Aim of the exercise ->
Would you please transcribe the listing exactly, with no images?

************

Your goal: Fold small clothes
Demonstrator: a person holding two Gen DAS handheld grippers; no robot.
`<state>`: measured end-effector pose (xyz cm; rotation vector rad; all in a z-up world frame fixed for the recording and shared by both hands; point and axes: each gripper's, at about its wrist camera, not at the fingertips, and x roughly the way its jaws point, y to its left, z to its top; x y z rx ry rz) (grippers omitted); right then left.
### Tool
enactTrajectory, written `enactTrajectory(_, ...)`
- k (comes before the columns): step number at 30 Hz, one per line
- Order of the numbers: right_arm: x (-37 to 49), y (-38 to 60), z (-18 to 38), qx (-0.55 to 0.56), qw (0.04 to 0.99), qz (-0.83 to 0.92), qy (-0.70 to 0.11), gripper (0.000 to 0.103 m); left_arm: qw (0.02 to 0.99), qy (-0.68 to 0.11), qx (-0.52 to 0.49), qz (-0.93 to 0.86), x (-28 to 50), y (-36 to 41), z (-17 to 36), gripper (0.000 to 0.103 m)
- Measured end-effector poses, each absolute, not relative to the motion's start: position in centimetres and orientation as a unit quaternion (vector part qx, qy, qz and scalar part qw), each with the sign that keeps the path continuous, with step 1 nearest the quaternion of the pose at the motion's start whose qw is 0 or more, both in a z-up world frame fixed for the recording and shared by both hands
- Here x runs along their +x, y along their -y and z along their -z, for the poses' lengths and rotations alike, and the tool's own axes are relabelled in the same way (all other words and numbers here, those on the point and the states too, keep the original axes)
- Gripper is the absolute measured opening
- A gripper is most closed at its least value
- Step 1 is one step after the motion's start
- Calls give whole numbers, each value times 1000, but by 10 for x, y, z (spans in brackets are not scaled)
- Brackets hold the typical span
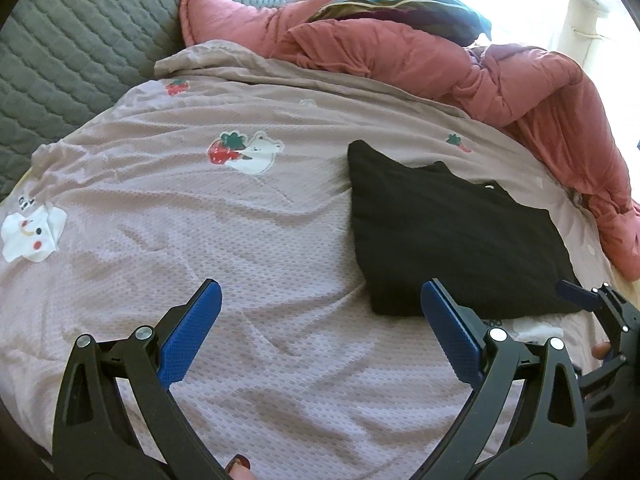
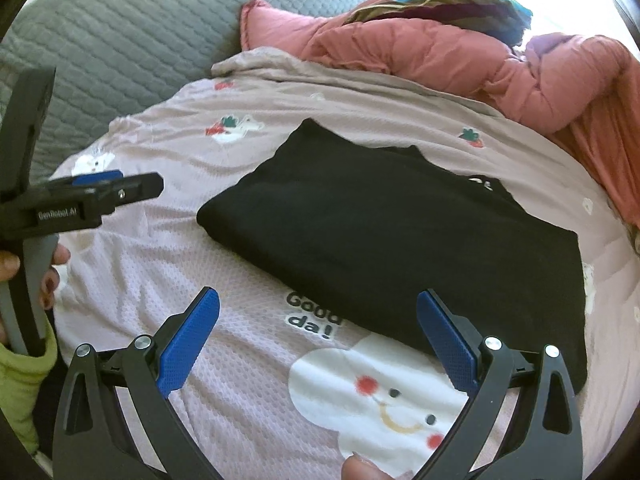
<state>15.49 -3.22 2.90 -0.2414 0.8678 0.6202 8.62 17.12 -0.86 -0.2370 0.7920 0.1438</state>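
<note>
I see both tongs spread wide and empty. My left gripper (image 1: 322, 320) hovers over the bedspread (image 1: 248, 216); the folded black garment (image 1: 448, 236) lies ahead to its right, just beyond my right gripper (image 2: 318, 330).

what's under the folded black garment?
The folded black garment lies on the mauve cartoon-print textured bedspread; its near edge covers part of the printed "Good day!" lettering. Anything else beneath it is hidden. Both grippers are open, holding nothing.
</note>
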Motion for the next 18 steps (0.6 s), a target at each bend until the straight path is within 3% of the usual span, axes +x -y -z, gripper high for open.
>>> enactTrajectory(18,178,-10,15,-209,846,-269,-411,98,897,-407,-130,-109,110,-195,29,93)
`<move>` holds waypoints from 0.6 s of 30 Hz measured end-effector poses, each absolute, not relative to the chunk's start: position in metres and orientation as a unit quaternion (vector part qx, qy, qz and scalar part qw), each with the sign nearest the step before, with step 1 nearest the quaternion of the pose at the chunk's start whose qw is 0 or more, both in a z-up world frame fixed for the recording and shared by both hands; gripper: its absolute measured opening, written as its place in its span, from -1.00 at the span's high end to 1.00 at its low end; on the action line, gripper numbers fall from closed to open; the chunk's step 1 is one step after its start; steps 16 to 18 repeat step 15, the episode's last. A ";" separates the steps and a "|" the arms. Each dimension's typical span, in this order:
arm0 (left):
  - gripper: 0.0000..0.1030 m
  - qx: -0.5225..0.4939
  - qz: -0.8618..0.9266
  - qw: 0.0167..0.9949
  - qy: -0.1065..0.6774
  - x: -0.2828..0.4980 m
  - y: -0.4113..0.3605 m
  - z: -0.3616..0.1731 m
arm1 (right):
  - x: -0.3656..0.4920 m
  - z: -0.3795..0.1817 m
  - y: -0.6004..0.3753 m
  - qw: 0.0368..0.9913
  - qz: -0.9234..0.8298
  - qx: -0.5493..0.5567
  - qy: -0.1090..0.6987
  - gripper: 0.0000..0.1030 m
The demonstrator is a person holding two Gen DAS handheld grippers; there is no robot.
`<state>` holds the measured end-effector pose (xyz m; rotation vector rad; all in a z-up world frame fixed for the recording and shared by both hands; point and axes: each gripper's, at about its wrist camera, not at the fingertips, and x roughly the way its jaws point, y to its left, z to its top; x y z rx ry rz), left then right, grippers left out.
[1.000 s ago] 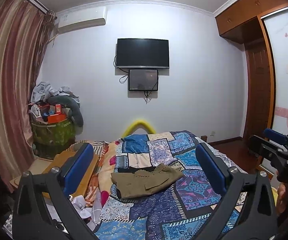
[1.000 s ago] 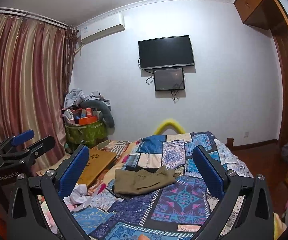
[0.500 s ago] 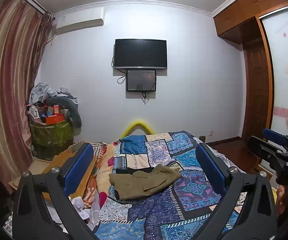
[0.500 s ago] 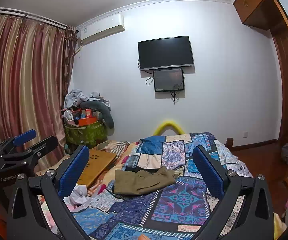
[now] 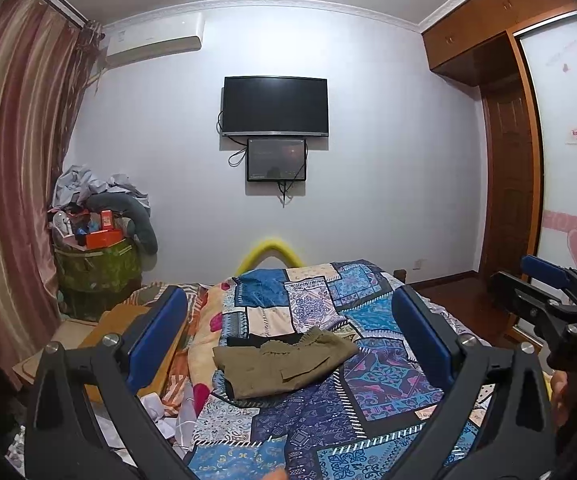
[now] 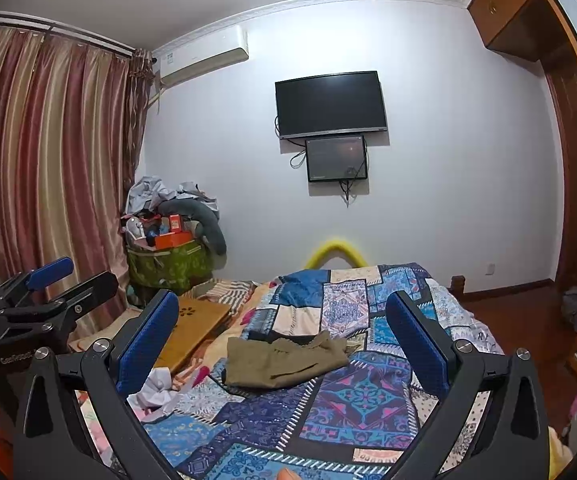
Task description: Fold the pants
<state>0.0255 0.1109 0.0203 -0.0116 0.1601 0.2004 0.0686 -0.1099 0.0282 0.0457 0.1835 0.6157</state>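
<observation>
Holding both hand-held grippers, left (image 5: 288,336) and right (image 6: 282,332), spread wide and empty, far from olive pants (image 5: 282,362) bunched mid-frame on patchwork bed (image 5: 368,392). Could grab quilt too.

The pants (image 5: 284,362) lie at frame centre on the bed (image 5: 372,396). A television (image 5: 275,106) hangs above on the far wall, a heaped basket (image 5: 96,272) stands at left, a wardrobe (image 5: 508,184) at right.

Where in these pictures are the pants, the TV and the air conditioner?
pants (image 5: 284,364), left wrist view, middle of the olive fabric.
TV (image 6: 330,104), right wrist view, centre of the dark screen.
air conditioner (image 5: 154,42), left wrist view, front panel.
</observation>
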 end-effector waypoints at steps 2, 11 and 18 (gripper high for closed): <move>-1.00 -0.003 0.100 0.992 0.082 0.026 0.112 0.020 | 0.069 0.028 -0.110 0.948 0.303 0.023 0.090 -1.00; -1.00 -0.002 0.097 0.991 0.090 0.031 0.115 0.017 | 0.070 0.026 -0.110 0.948 0.304 0.024 0.092 -1.00; -1.00 -0.002 0.093 0.991 0.093 0.033 0.116 0.014 | 0.069 0.026 -0.110 0.948 0.303 0.025 0.093 -1.00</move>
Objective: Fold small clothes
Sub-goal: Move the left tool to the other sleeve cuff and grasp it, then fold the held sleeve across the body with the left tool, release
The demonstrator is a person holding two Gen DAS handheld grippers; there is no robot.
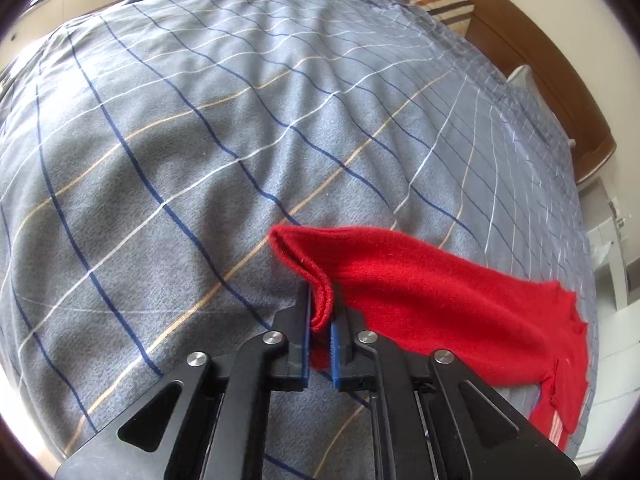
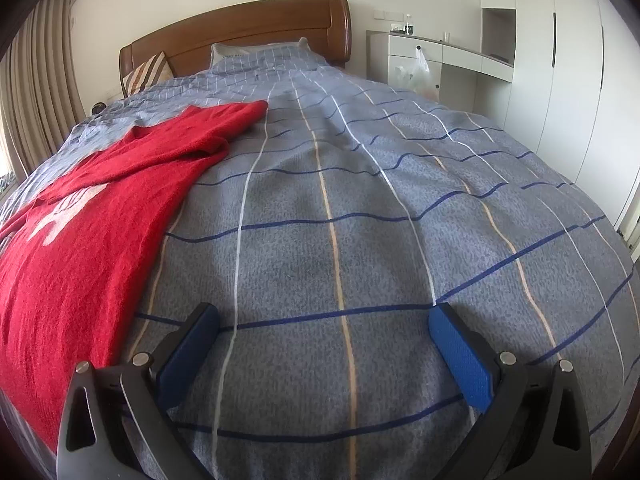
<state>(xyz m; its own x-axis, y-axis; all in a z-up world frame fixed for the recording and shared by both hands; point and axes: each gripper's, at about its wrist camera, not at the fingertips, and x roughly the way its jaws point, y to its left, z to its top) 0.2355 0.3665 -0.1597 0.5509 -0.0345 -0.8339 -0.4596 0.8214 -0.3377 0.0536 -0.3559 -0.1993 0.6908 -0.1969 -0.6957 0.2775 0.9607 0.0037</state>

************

Result ->
Your goal: Fold small clothes
Demonstrator: a person holding two Gen DAS handheld grippers; no robot.
`<state>`: measured end-effector pose (xyz cm; rotation vector rad; all in a z-up world frame fixed for the recording and shared by both hands; point and axes: each gripper's, at about its wrist camera, not at the fingertips, and x roughly the way its jaws point, y to its left, z to its top; x y z rx ry rz) (grippers omitted); right then left.
### Tool
enactTrajectory, written `enactTrajectory(_, ...)`
- k (comes before the columns): step number at 30 Hz, one per line
- Order of the numbers: right_arm: x (-37 to 49), y (-38 to 60), z (-18 to 38), qx (-0.55 to 0.56), qw (0.04 to 0.99), qz (-0.83 to 0.92), qy (-0.70 to 0.11), gripper (0.000 to 0.103 m); left_arm: qw (0.02 to 0.99), qy (-0.68 to 0.11), qx (-0.52 to 0.49), qz (-0.93 to 0.86), x (-28 to 50), y (-36 to 41), z (-17 to 36), gripper (0.000 to 0.103 m)
- Measured end-effector poses, each absolute, not relative to the motion's start: position in centimetres and orientation as a unit quaternion (vector part qx, qy, qz and scalar part qw), each with the sign that keeps the path continuous, with step 1 nearest the quaternion of the pose at the motion's start whose qw is 0 or more, both in a z-up world frame fixed for the recording and shared by both hands
- Here x runs along their +x, y along their -y and z along their -z, for the poses' lengths and rotations alike, and the tool's own axes are relabelled in the same way (all other words and numbers here, those on the point and the states too, keep the original axes)
- Gripper is the absolute measured opening
- A gripper is most closed at its least value
- Step 1 is one step after the motion's start
- Calls give whole numbers, each value times 1000, but by 10 for x, y, z (spans in brackets are not scaled)
- Brackets hold the typical span
<state>15.49 -3.22 2.90 -0.2414 0.8678 0.6202 8.62 17.12 -0.86 -0.2370 0.7920 0.1438</state>
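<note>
I see both tongs spread wide and empty. My left gripper (image 1: 322, 320) hovers over the bedspread (image 1: 248, 216); the folded black garment (image 1: 448, 236) lies ahead to its right, just beyond my right gripper (image 2: 318, 330).

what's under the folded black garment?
The folded black garment lies on the mauve cartoon-print textured bedspread; its near edge covers part of the printed "Good day!" lettering. Anything else beneath it is hidden. Both grippers are open, holding nothing.
</note>
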Motion for the next 18 steps (0.6 s), a target at each bend until the straight path is within 3% of the usual span, axes +x -y -z, gripper high for open.
>>> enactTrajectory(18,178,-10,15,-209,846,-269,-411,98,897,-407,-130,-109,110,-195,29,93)
`<move>` holds waypoints from 0.6 s of 30 Hz measured end-effector poses, each absolute, not relative to the chunk's start: position in metres and orientation as a unit quaternion (vector part qx, qy, qz and scalar part qw), each with the sign nearest the step before, with step 1 nearest the quaternion of the pose at the chunk's start whose qw is 0 or more, both in a z-up world frame fixed for the recording and shared by both hands; gripper: its absolute measured opening, written as its place in its span, from -1.00 at the span's high end to 1.00 at its low end; on the action line, gripper numbers fall from closed to open; the chunk's step 1 is one step after its start; steps 16 to 18 repeat step 15, the episode's last. A ";" separates the steps and a "|" the arms. Each dimension's typical span, in this order:
arm0 (left):
  - gripper: 0.0000..0.1030 m
  - qx: -0.5225..0.4939
  - qz: -0.8618..0.9266
  - qw: 0.0167..0.9949
  - qy: -0.1065..0.6774
  - x: -0.2828..0.4980 m
  - y: -0.4113..0.3605 m
  - z: -0.3616..0.1731 m
arm1 (right):
  - x: -0.3656..0.4920 m
  - z: -0.3795..0.1817 m
  - y: -0.6004..0.3753 m
  - qw: 0.0368..0.9913
  - qz: -0.9234..0.8298
  - qx: -0.5493..0.5567
  - qy: -0.1090..0.6987
  - gripper: 0.0000..0.1030 m
The demonstrator is a person holding two Gen DAS handheld grippers; there is no robot.
`<state>` holds the measured end-effector pose (xyz m; rotation vector rad; all in a z-up world frame fixed for the recording and shared by both hands; point and axes: each gripper's, at about its wrist camera, not at the fingertips, and x roughly the way its jaws point, y to its left, z to its top; x y z rx ry rz), left then right, grippers left out.
[1.000 s ago] 
[1.000 s ago] 
[0.500 s ago] 
[0.500 s ago] 
[now] 
[now] 
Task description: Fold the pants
<state>0.0255 0.1109 0.0203 -0.0116 0.1601 0.2004 0.0686 -0.1099 0.0282 0.0457 0.1835 0.6157</state>
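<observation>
Holding both hand-held grippers, left (image 5: 288,336) and right (image 6: 282,332), spread wide and empty, far from olive pants (image 5: 282,362) bunched mid-frame on patchwork bed (image 5: 368,392). Could grab quilt too.

The pants (image 5: 284,362) lie at frame centre on the bed (image 5: 372,396). A television (image 5: 275,106) hangs above on the far wall, a heaped basket (image 5: 96,272) stands at left, a wardrobe (image 5: 508,184) at right.

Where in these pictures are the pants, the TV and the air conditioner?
pants (image 5: 284,364), left wrist view, middle of the olive fabric.
TV (image 6: 330,104), right wrist view, centre of the dark screen.
air conditioner (image 5: 154,42), left wrist view, front panel.
</observation>
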 end-effector waypoints at steps 2, 11 and 18 (gripper high for closed): <move>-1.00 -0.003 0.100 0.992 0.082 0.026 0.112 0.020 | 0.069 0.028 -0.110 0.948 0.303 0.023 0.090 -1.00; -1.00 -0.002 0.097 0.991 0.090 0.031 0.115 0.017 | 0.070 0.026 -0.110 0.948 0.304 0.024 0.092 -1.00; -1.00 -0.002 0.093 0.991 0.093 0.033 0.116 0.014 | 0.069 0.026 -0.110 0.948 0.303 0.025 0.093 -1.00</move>
Objective: Fold small clothes
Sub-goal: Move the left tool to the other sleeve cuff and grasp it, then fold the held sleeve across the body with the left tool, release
The demonstrator is a person holding two Gen DAS handheld grippers; there is no robot.
<state>(xyz m; its own x-axis, y-axis; all in a z-up world frame fixed for the recording and shared by both hands; point and axes: each gripper's, at about its wrist camera, not at the fingertips, and x roughly the way its jaws point, y to its left, z to its top) 0.2355 0.3665 -0.1597 0.5509 -0.0345 -0.8339 -0.4596 0.8214 -0.3377 0.0536 -0.3559 -0.1993 0.6908 -0.1969 -0.6957 0.2775 0.9607 0.0037</state>

The output as shown is complete.